Epistemic Status: Ravings

Importance: Easily the most important problem in the world. If we can escape the proof of doom, we will likely also solve all our other problems as a side effect, and all that remains will be the fundamental limits. Our new questions will be things like "How much joy can the universe physically support?"

-

It seems to me that the world, and everyone in it, is doomed, and that the end is considerably nigher than I might like.

To be more specific, I think that we may well create an Artificial General Intelligence within around 20 years time, and that that will be our last act. 

The newly-created AGI will immediately kill everyone on the planet, and proceed to the destruction of the universe. Its sphere of destruction will expand at light speed, eventually encompassing everything reachable.

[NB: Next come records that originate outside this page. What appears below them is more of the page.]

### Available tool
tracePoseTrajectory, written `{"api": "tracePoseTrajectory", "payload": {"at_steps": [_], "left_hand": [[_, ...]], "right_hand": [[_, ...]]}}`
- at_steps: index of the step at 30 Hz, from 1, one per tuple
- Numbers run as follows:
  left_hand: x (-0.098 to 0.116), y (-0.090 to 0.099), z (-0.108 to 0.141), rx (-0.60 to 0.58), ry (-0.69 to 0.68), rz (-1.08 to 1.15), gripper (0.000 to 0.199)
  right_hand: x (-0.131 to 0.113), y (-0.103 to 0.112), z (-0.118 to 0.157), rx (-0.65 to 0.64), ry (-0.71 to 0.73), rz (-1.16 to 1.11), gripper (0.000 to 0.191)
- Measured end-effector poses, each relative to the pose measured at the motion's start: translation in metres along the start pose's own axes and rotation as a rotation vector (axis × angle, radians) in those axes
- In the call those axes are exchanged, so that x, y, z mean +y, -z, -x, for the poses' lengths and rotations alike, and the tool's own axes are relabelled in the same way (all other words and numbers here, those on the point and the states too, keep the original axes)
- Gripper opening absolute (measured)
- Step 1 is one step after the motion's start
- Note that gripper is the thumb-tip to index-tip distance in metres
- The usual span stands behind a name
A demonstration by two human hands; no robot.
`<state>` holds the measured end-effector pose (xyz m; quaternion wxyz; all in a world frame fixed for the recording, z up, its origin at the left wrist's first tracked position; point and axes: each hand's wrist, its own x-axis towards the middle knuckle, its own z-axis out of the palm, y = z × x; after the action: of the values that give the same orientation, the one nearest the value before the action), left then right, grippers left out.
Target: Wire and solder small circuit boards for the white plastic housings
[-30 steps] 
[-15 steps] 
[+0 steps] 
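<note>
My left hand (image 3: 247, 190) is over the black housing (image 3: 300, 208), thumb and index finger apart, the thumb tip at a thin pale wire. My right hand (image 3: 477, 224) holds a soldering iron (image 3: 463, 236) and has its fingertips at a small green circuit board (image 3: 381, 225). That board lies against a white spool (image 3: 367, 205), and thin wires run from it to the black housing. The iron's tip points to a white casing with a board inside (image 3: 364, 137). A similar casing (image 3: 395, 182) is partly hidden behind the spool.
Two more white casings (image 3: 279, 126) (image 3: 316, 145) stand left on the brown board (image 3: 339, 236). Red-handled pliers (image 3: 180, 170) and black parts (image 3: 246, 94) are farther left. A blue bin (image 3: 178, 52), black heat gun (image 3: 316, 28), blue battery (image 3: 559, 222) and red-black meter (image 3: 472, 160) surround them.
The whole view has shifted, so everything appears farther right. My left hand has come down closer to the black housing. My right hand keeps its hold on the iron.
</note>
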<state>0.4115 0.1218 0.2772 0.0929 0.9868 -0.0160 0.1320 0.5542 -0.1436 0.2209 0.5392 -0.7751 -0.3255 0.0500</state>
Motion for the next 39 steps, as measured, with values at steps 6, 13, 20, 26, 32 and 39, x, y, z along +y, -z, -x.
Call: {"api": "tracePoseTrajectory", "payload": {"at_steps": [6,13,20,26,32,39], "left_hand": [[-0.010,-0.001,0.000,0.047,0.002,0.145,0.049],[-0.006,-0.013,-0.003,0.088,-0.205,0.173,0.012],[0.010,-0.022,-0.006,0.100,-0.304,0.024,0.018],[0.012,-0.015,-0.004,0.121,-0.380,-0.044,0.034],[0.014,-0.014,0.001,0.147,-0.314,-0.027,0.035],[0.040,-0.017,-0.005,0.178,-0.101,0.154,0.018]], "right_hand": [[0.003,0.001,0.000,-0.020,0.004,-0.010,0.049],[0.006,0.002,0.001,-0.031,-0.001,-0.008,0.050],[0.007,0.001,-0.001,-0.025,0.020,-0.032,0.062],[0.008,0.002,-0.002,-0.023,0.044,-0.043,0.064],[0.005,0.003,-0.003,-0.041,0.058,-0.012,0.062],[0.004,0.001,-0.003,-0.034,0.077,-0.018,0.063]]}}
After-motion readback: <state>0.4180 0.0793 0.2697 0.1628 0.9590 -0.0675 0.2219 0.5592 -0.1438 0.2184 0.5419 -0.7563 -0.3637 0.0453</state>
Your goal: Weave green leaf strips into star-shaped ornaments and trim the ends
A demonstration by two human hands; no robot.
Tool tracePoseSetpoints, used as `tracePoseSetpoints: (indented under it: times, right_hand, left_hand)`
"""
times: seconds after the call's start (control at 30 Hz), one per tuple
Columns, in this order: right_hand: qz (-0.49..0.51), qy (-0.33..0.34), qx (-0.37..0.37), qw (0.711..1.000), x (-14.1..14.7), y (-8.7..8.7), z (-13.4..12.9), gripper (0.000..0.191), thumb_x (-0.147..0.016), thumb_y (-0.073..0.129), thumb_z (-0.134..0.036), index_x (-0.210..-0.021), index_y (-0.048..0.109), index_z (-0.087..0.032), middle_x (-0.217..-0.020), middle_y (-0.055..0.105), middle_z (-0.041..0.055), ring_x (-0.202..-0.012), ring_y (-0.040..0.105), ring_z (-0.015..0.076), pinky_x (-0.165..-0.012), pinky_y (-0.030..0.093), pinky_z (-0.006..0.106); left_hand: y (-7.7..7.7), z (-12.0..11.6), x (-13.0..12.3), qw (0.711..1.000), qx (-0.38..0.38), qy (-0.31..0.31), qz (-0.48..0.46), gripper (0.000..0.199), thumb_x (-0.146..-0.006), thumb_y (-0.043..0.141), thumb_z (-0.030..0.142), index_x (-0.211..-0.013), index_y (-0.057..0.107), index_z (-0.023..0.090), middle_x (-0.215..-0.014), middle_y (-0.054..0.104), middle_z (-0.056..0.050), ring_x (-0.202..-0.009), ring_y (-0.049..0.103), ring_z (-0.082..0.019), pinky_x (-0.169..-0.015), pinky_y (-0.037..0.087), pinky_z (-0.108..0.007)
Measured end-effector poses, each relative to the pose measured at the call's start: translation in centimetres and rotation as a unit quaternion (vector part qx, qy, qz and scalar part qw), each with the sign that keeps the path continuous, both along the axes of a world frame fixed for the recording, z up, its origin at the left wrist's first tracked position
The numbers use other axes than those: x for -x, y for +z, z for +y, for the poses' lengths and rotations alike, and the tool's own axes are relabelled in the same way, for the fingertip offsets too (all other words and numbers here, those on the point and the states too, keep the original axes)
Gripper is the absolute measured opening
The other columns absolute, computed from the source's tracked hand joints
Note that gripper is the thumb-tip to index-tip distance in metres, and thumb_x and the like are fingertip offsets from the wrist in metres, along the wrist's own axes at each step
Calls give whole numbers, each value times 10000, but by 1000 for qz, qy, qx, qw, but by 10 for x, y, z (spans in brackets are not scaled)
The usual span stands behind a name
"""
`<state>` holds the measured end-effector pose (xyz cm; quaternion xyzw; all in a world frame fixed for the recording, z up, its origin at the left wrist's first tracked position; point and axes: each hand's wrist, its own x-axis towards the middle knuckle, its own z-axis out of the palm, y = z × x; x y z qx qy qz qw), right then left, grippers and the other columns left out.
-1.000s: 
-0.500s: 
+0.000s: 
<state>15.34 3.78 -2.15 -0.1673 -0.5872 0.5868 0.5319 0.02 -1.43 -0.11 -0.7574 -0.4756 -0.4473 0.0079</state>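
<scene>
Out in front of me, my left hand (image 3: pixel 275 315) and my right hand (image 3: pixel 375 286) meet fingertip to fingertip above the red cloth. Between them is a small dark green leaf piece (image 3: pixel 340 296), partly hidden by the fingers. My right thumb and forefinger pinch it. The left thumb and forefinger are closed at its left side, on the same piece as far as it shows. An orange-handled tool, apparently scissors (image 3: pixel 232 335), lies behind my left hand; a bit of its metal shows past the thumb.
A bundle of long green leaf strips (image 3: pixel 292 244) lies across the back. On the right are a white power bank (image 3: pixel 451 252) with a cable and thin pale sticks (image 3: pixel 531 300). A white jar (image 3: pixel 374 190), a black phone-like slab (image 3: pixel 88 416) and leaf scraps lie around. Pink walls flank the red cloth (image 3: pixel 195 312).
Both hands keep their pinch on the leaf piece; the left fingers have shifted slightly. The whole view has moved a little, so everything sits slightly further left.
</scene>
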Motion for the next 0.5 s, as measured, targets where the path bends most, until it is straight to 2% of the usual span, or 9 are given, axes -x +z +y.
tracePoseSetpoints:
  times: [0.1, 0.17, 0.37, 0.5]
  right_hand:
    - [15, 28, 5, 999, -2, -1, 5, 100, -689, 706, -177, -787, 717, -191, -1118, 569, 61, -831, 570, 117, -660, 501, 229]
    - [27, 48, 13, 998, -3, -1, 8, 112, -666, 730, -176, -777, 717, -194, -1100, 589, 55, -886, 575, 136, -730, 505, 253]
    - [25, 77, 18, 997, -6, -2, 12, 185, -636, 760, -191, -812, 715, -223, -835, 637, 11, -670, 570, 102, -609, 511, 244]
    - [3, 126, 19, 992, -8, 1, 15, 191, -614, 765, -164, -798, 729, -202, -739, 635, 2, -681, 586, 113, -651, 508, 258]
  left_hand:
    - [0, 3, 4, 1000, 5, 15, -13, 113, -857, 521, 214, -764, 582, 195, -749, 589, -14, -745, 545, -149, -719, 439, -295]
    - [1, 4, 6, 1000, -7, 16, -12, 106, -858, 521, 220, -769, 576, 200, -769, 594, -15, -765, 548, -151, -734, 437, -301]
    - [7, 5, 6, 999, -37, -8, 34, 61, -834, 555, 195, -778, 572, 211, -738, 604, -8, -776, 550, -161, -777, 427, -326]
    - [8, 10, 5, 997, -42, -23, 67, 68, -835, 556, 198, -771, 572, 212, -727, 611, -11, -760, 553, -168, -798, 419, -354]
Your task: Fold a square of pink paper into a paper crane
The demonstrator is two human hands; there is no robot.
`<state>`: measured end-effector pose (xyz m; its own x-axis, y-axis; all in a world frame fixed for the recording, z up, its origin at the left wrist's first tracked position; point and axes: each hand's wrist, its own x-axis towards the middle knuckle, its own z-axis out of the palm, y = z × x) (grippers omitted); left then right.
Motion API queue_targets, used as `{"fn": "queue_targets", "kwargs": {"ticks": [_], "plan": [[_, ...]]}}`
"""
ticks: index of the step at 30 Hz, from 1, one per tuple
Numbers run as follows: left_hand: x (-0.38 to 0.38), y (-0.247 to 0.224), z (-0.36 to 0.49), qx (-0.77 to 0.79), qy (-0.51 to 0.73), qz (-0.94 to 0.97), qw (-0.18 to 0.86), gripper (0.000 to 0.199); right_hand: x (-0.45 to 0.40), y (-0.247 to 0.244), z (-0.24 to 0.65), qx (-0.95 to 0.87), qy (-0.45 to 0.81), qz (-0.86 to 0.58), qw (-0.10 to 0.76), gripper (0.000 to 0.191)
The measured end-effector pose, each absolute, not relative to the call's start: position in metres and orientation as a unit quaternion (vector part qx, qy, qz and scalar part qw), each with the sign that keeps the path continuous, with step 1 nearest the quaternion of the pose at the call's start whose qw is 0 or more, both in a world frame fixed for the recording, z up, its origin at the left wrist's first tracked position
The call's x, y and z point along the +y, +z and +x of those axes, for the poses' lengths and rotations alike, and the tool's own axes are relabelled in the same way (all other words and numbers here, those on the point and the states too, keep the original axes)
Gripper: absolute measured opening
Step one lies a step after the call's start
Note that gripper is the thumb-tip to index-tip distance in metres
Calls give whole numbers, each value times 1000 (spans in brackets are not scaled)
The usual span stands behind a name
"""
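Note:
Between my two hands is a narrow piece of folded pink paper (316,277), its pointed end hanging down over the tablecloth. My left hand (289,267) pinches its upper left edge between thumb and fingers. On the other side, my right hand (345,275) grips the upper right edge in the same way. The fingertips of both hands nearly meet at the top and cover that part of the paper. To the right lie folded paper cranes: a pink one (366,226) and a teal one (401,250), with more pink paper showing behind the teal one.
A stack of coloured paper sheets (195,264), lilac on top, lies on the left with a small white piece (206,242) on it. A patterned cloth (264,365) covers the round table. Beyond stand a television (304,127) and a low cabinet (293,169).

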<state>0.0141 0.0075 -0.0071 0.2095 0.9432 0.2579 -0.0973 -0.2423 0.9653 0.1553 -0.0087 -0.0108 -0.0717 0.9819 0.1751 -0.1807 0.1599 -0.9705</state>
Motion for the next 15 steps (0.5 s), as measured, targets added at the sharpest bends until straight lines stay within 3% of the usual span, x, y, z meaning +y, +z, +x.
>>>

There may well be more proximal threats to our species. Comets are one obvious one, but they seem very unlikely. Artificially created universally fatal plagues are another, but perhaps not very likely to happen within the next twenty years.

--

I've believed this for many years now, although my timescales were longer originally, but it seems to me that this is now becoming a common belief amongst those who have thought about the problem. 

In fact, if not consensus, then at least the majority opinion amongst those mathematicians, computer scientists, and AI researchers who have given the subject more than a few days thought.

Those who once were optimistic seem pessimistic now. Those who were once dismissive seem optimistic.

But it is far from being even a mainstream opinion amongst those who might understand the arguments.

Far, even, from rising to the level of a possible concern.

Amongst my personal friends, amongst people who would mostly take my word on technical and scientific issues, I have found it impossible to communicate my fears.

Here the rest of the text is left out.